▶ ASSIGNMENT: The data is to be set down once more, exactly as it reads.
===== INFORMATION SHOWN =====
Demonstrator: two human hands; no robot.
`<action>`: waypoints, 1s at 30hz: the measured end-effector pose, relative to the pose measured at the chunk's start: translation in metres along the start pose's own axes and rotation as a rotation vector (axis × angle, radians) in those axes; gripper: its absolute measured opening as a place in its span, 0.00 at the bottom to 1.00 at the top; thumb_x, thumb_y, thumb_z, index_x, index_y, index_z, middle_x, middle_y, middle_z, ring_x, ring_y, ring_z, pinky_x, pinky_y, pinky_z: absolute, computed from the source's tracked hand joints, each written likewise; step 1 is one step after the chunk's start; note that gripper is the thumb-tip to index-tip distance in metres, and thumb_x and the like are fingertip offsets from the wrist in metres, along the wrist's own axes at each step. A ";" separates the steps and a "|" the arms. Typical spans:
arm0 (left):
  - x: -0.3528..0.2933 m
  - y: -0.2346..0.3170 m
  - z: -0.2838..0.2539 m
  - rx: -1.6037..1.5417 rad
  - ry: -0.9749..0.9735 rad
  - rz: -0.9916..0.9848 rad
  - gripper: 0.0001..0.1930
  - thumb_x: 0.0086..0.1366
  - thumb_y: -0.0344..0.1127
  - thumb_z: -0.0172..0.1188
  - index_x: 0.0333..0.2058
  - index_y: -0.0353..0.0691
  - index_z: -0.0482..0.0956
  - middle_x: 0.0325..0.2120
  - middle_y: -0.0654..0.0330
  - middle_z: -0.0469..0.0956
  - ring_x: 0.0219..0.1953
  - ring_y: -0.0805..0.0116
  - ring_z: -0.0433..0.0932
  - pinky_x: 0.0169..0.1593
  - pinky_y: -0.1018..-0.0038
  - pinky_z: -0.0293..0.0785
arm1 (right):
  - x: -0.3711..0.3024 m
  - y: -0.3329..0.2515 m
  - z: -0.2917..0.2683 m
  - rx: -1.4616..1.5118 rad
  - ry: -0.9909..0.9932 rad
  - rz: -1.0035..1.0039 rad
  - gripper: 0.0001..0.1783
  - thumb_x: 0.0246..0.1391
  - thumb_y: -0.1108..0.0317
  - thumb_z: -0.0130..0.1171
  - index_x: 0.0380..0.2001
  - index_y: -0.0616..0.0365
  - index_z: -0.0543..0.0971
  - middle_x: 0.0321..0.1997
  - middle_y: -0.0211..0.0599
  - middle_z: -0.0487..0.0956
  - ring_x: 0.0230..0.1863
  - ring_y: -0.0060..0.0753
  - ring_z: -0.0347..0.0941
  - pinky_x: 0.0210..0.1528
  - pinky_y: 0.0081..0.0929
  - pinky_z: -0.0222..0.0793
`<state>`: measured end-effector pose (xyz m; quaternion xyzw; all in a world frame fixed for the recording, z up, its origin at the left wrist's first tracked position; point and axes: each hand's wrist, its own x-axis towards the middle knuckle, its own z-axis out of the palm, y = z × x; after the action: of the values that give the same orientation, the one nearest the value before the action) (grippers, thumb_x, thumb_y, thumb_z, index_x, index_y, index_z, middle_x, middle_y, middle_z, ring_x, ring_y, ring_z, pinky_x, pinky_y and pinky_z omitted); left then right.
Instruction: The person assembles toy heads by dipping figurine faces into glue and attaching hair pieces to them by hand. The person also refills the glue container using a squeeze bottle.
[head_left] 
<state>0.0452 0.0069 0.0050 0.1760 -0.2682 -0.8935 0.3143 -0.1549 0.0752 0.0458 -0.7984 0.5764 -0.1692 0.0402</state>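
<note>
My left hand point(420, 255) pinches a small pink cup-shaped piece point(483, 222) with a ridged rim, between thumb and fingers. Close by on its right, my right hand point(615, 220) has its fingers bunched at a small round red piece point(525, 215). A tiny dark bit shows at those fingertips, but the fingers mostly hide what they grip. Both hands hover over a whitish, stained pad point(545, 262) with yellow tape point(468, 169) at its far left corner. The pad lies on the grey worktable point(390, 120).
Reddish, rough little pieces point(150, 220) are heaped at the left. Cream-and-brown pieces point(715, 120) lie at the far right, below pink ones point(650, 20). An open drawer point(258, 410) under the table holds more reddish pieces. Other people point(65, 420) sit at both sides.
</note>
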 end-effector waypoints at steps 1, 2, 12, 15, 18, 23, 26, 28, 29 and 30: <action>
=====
▶ RESULT OF THIS EXERCISE:
Demonstrator: two human hands; no robot.
`<action>`: waypoints, 1s at 30hz: the measured end-effector pose, relative to the pose measured at the chunk's start: translation in metres along the start pose's own axes and rotation as a rotation vector (axis × angle, radians) in those axes; gripper: its absolute measured opening as a place in its span, 0.00 at the bottom to 1.00 at the top; thumb_x, thumb_y, thumb_z, index_x, index_y, index_z, middle_x, middle_y, middle_z, ring_x, ring_y, ring_z, pinky_x, pinky_y, pinky_z: absolute, computed from the source's tracked hand joints, each written likewise; step 1 is one step after the chunk's start; note that gripper is the thumb-tip to index-tip distance in metres, and thumb_x and the like are fingertip offsets from the wrist in metres, along the wrist's own axes at each step. A ";" separates the steps and a "|" the arms. Typical spans:
arm0 (left):
  - x: -0.3528..0.2933 m
  - y: -0.2346..0.3170 m
  - z: -0.2838..0.2539 m
  - rx: -1.6037..1.5417 rad
  - ry: -0.9749..0.9735 rad
  - rz: -0.9916..0.9848 rad
  - gripper: 0.0001..0.1930
  - thumb_x: 0.0086..0.1366
  - thumb_y: -0.0344..0.1127
  - thumb_z: -0.0172..0.1188
  - index_x: 0.0333..0.2058
  - index_y: -0.0353..0.0691
  - index_z: -0.0482..0.0956
  - middle_x: 0.0325..0.2120
  - middle_y: -0.0654..0.0330
  - middle_z: -0.0469..0.0956
  - ring_x: 0.0219..0.1953
  - ring_y: -0.0805..0.0116
  - ring_z: -0.0433..0.0932
  - pinky_x: 0.0169..0.1593
  - pinky_y: -0.1018..-0.0038
  - pinky_z: -0.0293..0.0785
arm1 (right):
  - x: -0.3711..0.3024 m
  - y: -0.3329..0.2515 m
  - z: -0.2917..0.2683 m
  - rx: -1.4616..1.5118 rad
  - ry: -0.9909..0.9932 rad
  - rz: -1.0035..1.0039 rad
  - gripper: 0.0001..0.1783
  - thumb_x: 0.0246..0.1391
  - thumb_y: -0.1108..0.0317
  - thumb_z: -0.0130..0.1171
  - index_x: 0.0380..0.2001
  - index_y: -0.0616..0.0365
  - index_z: -0.0543..0.0971
  - middle_x: 0.0321..0.1997
  - middle_y: -0.0211..0.0599
  - middle_z: -0.0487..0.0956
  - ring_x: 0.0230..0.1863
  - ring_y: -0.0060..0.0753
  - ring_z: -0.0347..0.0941
  - pinky_x: 0.0210..0.1528
  - pinky_y: 0.0081..0.0929
  - pinky_z: -0.0222..0.0793
`<state>`: measured end-effector pose (xyz m; quaternion xyzw; all in a world frame fixed for the recording, z up, its origin at the left wrist's first tracked position; point and axes: each hand's wrist, its own x-axis towards the middle knuckle, its own z-axis out of the palm, y = z × x; after the action: of the values that give the same orientation, the one nearest the value before the action) (grippers, thumb_x, thumb_y, thumb_z, index_x, index_y, index_z, middle_x, middle_y, middle_z, ring_x, ring_y, ring_z, pinky_x, pinky_y and pinky_z omitted); left then right.
Instruction: The person assembles toy heads by dipping figurine faces into glue and attaching hair pieces to them by hand. The person also refills the glue container using a squeeze bottle.
[head_left] 
<state>0.0452 0.0069 0.0050 0.1760 -0.2682 -0.8935 0.3143 -0.1549 0.0752 0.0458 -0.7984 0.5764 -0.1692 0.0402</state>
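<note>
My left hand point(420, 255) pinches a small pink cup-shaped piece point(483, 222) with a ridged rim, between thumb and fingers. Close by on its right, my right hand point(615, 220) has its fingers bunched at a small round red piece point(525, 215). A tiny dark bit shows at those fingertips, but the fingers mostly hide what they grip. Both hands hover over a whitish, stained pad point(545, 262) with yellow tape point(468, 169) at its far left corner. The pad lies on the grey worktable point(390, 120).
Reddish, rough little pieces point(150, 220) are heaped at the left. Cream-and-brown pieces point(715, 120) lie at the far right, below pink ones point(650, 20). An open drawer point(258, 410) under the table holds more reddish pieces. Other people point(65, 420) sit at both sides.
</note>
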 end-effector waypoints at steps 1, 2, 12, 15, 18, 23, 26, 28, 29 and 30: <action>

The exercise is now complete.